Try it
Pictures aside, repeat the listing below exactly.

=== Dataset excerpt ===

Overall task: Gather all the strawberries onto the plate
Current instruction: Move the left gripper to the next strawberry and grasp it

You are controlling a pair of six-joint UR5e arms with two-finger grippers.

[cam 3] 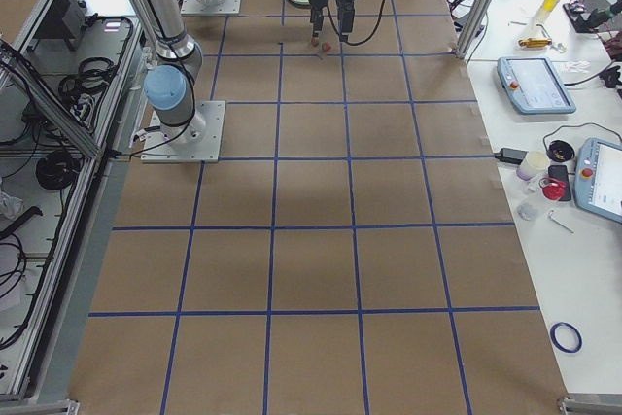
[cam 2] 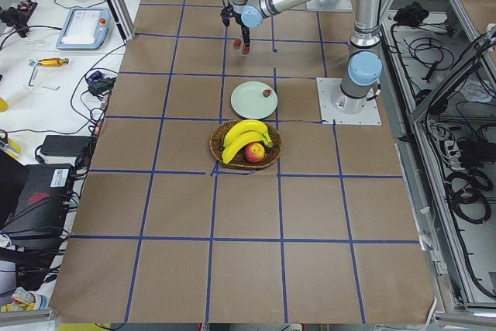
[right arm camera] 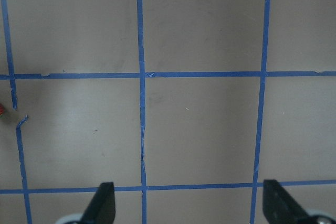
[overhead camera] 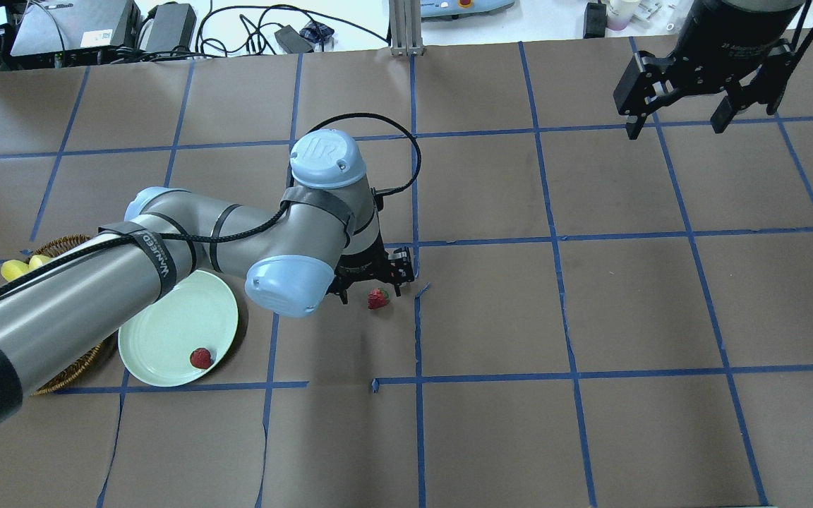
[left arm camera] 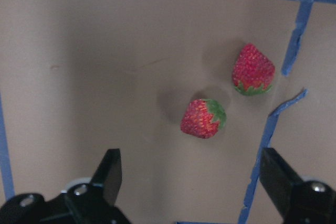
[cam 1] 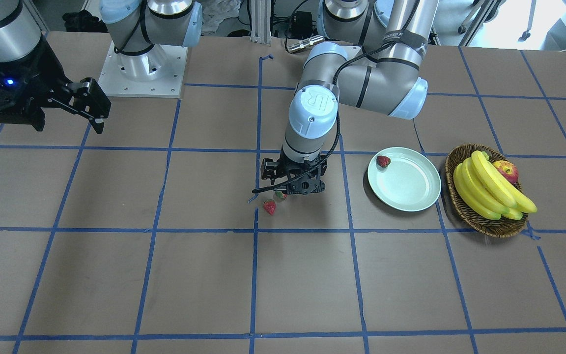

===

Result of the exercise
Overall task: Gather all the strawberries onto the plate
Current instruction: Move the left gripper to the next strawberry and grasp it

You are controlling a pair of six-joint UR5e arms with two-finger grippers.

[cam 3] 
[cam 2] 
[right arm camera] 
[overhead camera] 
[left arm camera] 
[cam 1] 

The output above is complete.